During the trip, the women sampled Ghanian foods, which they described as "spicy." They said that Ghanians love their "banku," which is a corn dish described as "almost like a dough ball, very heavy." Soups, such as palmnut and peanut soup are an important part of Ghanian cooking. Then there was "fufu," a fish dish that "was everywhere."
"I think it's pretty much of a staple," Kuzma said.
Ging, a vegetarian, didn't get have much to choose from.
"I just got something vegetarian. But it was very spicy," she said.
Luckily, the hotels catered more to foreigners and served eggs, toast and fruit for breakfast. The local fruit was wonderful, the women said.
Most of the time the teachers stayed in Accra, the capital, but made side trips to the city of Ho in the Volta region, and to Kumasi and Cape Coast. Farzati said that she expected Accra to be more like Kumasi.
"I thought that Kumasi had a lot more development," she said, adding that the city had more buildings and a larger business district.

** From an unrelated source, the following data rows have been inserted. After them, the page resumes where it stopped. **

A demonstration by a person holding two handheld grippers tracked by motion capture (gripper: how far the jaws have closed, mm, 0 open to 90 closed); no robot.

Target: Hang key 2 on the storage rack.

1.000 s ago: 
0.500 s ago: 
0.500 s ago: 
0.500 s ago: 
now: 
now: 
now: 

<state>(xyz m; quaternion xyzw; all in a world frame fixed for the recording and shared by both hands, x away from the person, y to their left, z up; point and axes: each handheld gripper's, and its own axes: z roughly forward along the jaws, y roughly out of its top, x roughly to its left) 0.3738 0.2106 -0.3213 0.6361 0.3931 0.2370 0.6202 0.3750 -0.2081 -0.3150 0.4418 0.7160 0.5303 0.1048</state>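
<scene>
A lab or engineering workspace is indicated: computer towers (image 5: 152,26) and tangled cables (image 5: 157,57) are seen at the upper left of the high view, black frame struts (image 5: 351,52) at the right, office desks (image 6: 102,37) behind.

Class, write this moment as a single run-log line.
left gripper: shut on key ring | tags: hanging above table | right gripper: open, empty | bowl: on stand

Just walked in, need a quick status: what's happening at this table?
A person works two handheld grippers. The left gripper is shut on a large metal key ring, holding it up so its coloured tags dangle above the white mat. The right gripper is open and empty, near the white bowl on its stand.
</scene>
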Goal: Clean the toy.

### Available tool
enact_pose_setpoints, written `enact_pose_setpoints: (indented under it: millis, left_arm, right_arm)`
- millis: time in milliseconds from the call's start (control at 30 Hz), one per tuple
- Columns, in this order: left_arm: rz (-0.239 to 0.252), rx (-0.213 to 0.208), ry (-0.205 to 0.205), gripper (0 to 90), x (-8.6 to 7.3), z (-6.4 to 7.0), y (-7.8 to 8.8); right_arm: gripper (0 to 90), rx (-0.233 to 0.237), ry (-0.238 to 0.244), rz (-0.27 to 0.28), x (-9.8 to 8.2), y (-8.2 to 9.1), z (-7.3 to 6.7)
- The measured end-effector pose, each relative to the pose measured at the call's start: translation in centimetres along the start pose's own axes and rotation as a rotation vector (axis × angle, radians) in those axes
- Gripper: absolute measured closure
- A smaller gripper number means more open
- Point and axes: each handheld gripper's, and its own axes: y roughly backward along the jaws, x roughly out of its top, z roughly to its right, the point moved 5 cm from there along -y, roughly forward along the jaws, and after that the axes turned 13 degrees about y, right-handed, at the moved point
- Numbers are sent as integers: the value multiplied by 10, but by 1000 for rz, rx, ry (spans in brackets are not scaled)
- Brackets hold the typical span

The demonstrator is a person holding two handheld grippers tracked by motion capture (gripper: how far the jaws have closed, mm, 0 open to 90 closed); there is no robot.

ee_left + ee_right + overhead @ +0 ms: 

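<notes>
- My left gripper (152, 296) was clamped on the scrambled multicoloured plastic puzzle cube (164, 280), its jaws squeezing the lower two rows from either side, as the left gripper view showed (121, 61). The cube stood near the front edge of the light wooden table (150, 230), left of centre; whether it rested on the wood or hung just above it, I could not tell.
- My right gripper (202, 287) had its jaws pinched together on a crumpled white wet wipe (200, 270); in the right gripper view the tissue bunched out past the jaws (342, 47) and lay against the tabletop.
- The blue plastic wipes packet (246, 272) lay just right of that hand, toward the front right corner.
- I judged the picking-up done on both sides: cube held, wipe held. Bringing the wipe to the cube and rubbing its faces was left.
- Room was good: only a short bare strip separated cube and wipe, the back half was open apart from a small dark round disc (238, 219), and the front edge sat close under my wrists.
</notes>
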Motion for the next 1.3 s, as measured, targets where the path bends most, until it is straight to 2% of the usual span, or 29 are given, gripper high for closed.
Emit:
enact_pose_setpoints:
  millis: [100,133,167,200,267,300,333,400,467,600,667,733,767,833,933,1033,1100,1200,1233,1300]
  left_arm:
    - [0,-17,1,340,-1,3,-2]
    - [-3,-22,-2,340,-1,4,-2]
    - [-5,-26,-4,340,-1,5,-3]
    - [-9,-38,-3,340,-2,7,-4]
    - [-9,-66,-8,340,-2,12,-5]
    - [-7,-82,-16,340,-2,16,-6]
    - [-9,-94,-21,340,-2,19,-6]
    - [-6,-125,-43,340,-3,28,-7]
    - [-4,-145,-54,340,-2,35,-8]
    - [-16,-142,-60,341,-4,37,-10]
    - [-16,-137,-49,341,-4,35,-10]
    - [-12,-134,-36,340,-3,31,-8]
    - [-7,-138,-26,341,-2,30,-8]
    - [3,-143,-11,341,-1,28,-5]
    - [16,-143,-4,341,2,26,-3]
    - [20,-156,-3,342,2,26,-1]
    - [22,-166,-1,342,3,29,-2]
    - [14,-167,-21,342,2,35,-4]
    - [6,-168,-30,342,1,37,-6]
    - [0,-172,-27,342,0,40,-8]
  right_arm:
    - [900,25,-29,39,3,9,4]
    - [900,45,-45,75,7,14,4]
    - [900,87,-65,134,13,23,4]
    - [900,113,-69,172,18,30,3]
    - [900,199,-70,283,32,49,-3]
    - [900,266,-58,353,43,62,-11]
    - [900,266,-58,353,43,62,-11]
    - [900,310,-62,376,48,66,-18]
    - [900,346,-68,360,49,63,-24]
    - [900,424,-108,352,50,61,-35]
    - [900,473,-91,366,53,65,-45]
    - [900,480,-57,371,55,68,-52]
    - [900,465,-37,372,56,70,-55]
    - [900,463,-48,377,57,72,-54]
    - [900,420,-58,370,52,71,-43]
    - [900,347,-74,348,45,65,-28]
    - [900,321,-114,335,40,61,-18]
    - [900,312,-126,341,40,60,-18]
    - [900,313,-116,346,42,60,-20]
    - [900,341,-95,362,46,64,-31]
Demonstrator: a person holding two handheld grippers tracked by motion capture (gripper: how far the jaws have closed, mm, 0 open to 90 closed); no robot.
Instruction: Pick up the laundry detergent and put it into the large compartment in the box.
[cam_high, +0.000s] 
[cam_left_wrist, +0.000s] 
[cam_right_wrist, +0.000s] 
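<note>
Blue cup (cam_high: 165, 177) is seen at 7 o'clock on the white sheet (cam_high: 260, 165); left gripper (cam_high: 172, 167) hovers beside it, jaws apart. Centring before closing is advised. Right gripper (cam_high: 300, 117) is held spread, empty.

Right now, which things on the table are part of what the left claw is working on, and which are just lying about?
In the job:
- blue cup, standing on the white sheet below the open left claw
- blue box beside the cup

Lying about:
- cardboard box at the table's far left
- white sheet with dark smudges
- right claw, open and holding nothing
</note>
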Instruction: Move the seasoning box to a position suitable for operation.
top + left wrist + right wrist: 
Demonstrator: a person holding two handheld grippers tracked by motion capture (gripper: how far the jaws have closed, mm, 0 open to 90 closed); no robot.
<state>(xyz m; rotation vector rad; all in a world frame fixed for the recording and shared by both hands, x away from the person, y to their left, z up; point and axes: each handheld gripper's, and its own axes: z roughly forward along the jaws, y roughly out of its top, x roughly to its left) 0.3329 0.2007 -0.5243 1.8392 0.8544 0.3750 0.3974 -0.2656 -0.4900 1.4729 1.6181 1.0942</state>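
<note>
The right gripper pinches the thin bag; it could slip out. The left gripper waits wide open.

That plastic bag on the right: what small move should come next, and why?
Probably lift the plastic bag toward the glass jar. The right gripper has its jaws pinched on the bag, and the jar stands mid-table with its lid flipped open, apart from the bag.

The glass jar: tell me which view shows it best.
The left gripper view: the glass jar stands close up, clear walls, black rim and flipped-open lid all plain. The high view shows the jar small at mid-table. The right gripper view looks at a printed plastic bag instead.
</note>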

She pointed out that many people are dressed in Western-style clothing, but that women especially wear the traditional flowery and colorful dresses, and are decked out with scarves or head scarves.
Money-wise they all felt like millionaires, because the exchange rate of the local cedi was about 9000 cedis to a dollar.

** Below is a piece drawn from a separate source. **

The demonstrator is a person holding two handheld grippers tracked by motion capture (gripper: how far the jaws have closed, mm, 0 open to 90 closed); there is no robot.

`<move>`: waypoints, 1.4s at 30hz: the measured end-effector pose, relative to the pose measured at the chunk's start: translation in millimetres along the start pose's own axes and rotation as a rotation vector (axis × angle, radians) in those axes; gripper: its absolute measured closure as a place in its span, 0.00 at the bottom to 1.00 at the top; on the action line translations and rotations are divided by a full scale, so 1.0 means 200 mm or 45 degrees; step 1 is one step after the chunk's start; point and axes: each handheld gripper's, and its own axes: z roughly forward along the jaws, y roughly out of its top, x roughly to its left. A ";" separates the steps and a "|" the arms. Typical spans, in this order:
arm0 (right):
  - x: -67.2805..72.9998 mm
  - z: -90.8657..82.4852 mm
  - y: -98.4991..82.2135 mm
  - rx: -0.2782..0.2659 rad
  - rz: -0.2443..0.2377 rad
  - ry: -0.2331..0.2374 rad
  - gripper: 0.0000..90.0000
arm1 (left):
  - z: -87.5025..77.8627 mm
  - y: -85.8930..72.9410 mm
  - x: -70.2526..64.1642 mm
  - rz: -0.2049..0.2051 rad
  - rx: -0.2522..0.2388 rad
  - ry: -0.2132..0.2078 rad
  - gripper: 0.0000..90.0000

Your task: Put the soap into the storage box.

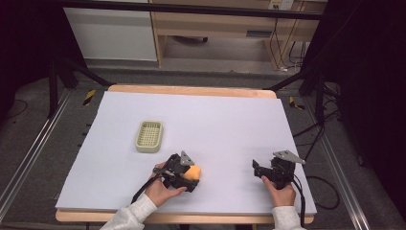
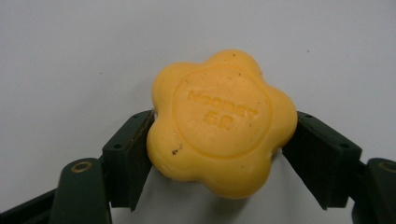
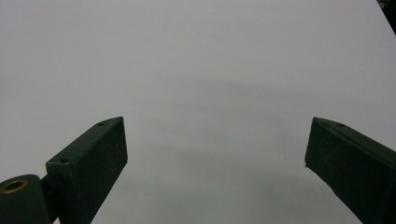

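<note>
White table (image 1: pixel 230 120): left gripper (image 2: pixel 219 154) clamps orange soap (image 2: pixel 222 123), lettering visible close-up; right gripper (image 3: pixel 215 154) apart.

The flower-shaped soap (image 2: pixel 222 123) looks waxy and smooth with dark specks; the table sheet (image 1: pixel 215 124) matt.
</note>
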 end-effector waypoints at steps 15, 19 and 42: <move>0.00 0.00 0.00 -0.002 0.000 0.001 0.07 | -0.08 0.02 0.02 -0.029 -0.082 0.012 0.30; 0.00 0.00 0.00 -0.004 0.001 0.000 0.07 | -0.12 0.03 0.05 -0.050 -0.105 0.017 0.30; 0.00 0.00 0.00 -0.007 -0.002 0.000 0.07 | -0.29 0.03 0.25 -0.163 -0.185 0.115 0.30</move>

"We had these big wads of money, but you really didn't have more than 20 dollars," Kuzma said, laughing.
They all agreed that the people were "overly friendly" toward Americans.
"It takes you back just a little bit to have everybody approach you and talk to you," Ging said. "It was a bit unexpected, but it was nice. I really appreciate what I now have at school. We have so much more than these schools that we went to."

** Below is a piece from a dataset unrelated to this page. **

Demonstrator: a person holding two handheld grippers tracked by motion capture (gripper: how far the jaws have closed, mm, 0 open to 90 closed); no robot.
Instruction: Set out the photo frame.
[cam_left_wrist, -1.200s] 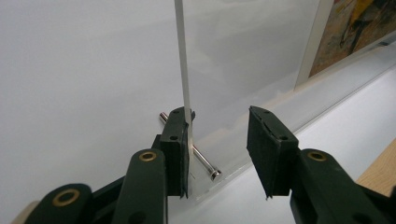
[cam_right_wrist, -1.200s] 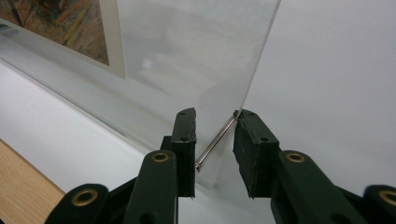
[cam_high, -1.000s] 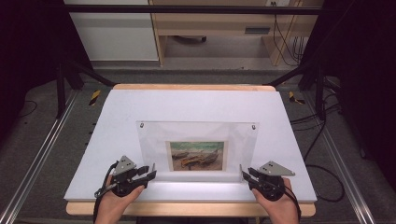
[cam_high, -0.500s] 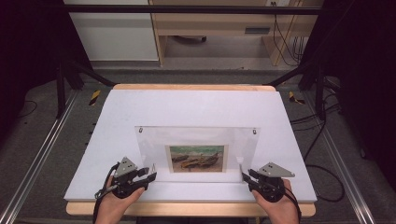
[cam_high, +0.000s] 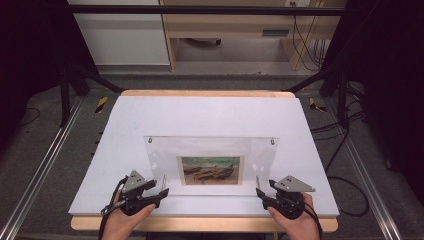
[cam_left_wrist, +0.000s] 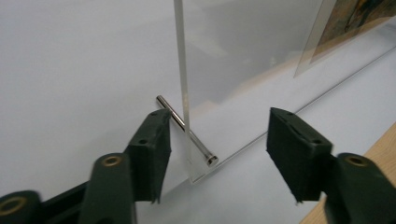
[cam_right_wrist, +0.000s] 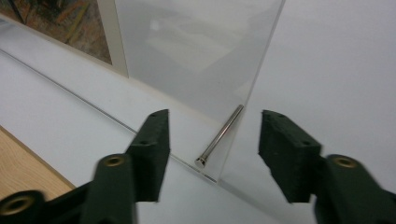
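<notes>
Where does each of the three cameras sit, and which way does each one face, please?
High view: above the table's near side, looking forward and down on acrylic frame, both hands, both claws.
Left gripper view: on left claw, facing the frame's corner and metal pin.
Right gripper view: on right claw, likewise.
Shared: the frame.

The clear acrylic picture frame (cam_left_wrist: 243, 60) runs off the top edge in both gripper views. Its small painted print (cam_high: 210, 170) is too small to make out in the high view, and the person's forearms are cut off at the bottom.
</notes>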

She also noted that the children were disciplined and attentive and worked very hard.
Farzati agreed, noting that children in Ghana have mandatory education until grade 12, but tuition is not free.
"So, even though it's mandatory, if you don't have the money, you don't go to school," she said. The women saw children playing outside while school was in session.
Farzati's project focuses on women.
"We got to talk to a lot of women and women's groups. It's amazing the things they do with so little resources," she said. She added that one group of women had just finished a Women's Manifesto about certain issues they wanted to include in the national dialogue. They planned to present it to the Parliament of Ghana to have it passed.
"It was amazing to me. It was a massive undertaking," she said.
Beblo explained that the people of Ghana value their origin and cultural traditions, in which music plays a large part in religious and formal ceremonies.
"I think we Americans are looking ahead so much. We're looking where we're going next and sometimes we forget to reflect on where we came from," she said.
One of the many celebrations that are held in Ghana is the annual Panafest, which celebrates Ghanian heritage. It is attended by those who have ties to Ghana in some way.
"Speakers from the continent of Africa and abroad speak on various topics," Beblo said. "There are musical performances by many countries. For me, as a musician and a teacher, it was really fun to see them incorporate all those different styles and share those with other countries."
"We experienced so much in one month," Ging said, adding that she enjoyed the outdoor activities. "We got to see the Miraculous Waterfalls, the Canopy Walk, the rain forest and monkey sanctuaries. I enjoyed sitting and talking to the local people and hearing their perspective on things."
Ging noted that the group as a whole pulled together, making the trip enjoyable for everybody.
"It was just nice to get the support system that we had. We all needed each other for something. I know I did."